Le gouvernement chinois avait alors ordonné la suspension de ses recherches et placé He Jiankui sous enquête policière. L'agence de presse officielle Chine nouvelle a indiqué qu'au total trois bébés génétiquement modifiés sont nés à la suite des travaux du chercheur.
D'autres mutations transmissibles à la descendance
En plus de He Jiankui, deux autres personnes ont été condamnées pour exercice illégal de la médecine. « La cour a considéré que les trois accusés n'avaient pas obtenu de qualifications médicales et recherchaient la célébrité et le profit », rapporte Chine nouvelle.

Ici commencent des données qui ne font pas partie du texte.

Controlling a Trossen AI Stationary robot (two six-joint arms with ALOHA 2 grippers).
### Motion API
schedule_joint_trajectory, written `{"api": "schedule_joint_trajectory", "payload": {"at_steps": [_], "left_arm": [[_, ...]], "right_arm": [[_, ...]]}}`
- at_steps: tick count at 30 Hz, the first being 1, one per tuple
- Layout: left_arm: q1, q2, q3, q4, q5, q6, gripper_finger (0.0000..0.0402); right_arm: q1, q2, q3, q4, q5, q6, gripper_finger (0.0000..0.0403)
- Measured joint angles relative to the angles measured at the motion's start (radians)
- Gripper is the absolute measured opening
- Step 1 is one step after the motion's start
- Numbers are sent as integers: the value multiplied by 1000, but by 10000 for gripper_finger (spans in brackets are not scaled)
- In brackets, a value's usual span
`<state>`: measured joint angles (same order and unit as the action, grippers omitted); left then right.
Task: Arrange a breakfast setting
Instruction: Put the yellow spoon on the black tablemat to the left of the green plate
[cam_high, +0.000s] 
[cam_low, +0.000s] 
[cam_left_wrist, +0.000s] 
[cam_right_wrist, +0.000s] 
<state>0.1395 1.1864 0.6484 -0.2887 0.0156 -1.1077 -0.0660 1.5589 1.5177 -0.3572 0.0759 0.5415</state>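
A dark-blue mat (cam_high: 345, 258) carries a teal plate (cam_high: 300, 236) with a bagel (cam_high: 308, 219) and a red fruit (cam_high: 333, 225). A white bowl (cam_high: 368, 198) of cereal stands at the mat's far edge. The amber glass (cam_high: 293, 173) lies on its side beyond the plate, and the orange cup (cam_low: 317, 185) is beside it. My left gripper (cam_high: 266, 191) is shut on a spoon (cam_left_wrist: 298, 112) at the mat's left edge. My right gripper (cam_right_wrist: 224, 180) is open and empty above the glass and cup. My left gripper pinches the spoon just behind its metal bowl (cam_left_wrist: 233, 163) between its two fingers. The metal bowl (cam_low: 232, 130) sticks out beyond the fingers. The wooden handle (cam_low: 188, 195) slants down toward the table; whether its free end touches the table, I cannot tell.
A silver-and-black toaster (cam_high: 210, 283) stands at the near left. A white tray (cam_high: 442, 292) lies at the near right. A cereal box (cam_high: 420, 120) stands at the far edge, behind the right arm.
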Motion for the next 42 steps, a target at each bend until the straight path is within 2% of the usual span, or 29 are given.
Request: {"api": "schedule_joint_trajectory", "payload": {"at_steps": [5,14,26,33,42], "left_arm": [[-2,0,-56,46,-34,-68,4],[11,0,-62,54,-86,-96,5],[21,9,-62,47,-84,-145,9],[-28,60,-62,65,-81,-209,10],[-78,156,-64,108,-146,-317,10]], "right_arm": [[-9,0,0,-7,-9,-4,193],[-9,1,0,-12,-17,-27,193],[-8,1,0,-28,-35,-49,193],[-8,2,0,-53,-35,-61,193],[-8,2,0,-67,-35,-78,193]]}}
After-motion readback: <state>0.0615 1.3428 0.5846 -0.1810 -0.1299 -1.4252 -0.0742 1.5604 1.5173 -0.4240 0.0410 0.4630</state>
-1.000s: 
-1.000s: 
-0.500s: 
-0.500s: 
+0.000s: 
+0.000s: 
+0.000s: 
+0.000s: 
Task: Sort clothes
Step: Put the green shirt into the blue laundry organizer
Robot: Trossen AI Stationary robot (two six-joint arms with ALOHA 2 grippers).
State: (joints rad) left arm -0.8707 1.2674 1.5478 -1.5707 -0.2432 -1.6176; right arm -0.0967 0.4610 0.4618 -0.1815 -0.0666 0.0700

En procédant à la modification du génome des embryons à l'aide de Crispr-Cas9, le chercheur chinois a provoqué d'autres mutations, transmissibles à la descendance.
Depuis cette affaire, la Chine a mis en place une nouvelle réglementation prévoyant une amende de 100 000 yuans pour des manipulations génétiques d'embryons. Auparavant, si ce type de manipulations était interdit, il n'était pas condamné.